Sanitation
Sanitation for all: Scaling up is hard to do
By Jan Willem Rosenboom
A school teacher leads a community-led total sanitation activity in Ethiopia. Photo by: Plan International / Bill & Melinda
Gates Foundation
If you invest even a little bit of your time in keeping on
top of developments in the water, sanitation and hygiene
sector, you will have seen at least some of the blogs,
reports and articles reminding us all that the world failed
to attain the Millennium Development Goals’ sanitation
targets — by a wide margin.
The Sustainable Development Goals give us a second
chance to get it right, but they seriously up the ante.

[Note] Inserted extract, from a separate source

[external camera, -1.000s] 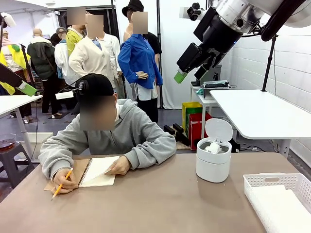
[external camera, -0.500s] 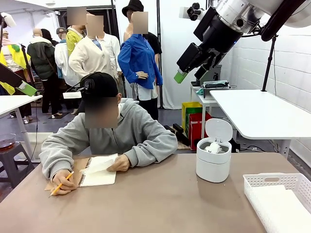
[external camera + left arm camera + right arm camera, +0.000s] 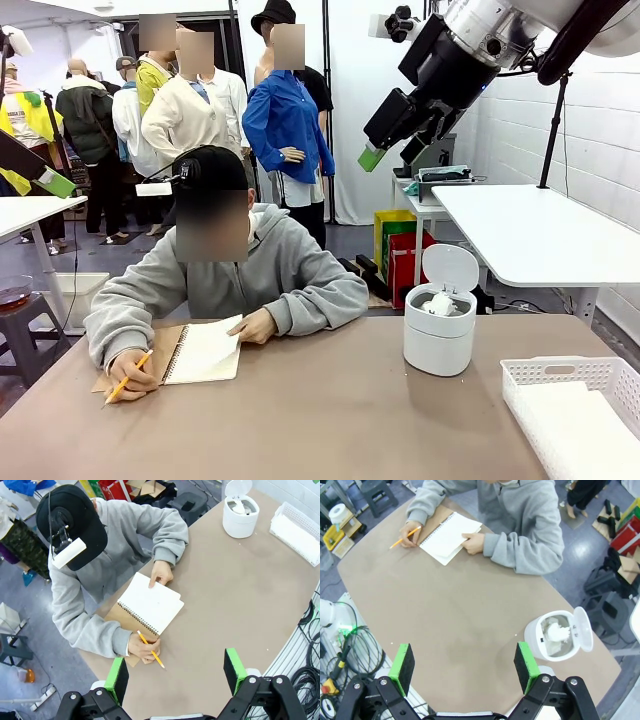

Instead of “merely” providing half of the unserved
population with access to improved sanitation, as the
MDGs required, the SDGs tell us we can only declare
success once every person, every school and every health
facility has — and uses — safely managed sanitation
facilities.
We have 15 years to get it right. Given the below-average
results we obtained in the past 15 years, it is clear that we
should ask some hard questions and examine the evidence
emerging from the field, in the hope we can do much
better in the next 15 years.
Pilots never fail, and never scale
Anywhere in the world, if we look hard enough, we can
find successful, innovative projects changing people’s lives
for the better — and not only in sanitation; this is true for
every sector.
The assumption that successful pilots will — by some
unexamined magic — lead to sustained scale up efforts is
mostly false and, as a result, we seem stuck with repeated
small-scale successes, rather than impact at scale. In the
past I have labeled this observation “Rosenboom’s law on
pilots:” Pilots never fail, and never scale.
Intuitively, this makes some sense. For pilot (or
demonstration) projects, we select the most responsive
communities, with the most supportive leadership. We
use the best front line workers we can find, and there is
frequent follow up from the (international) organization
supporting the pilot. This is a recipe for success.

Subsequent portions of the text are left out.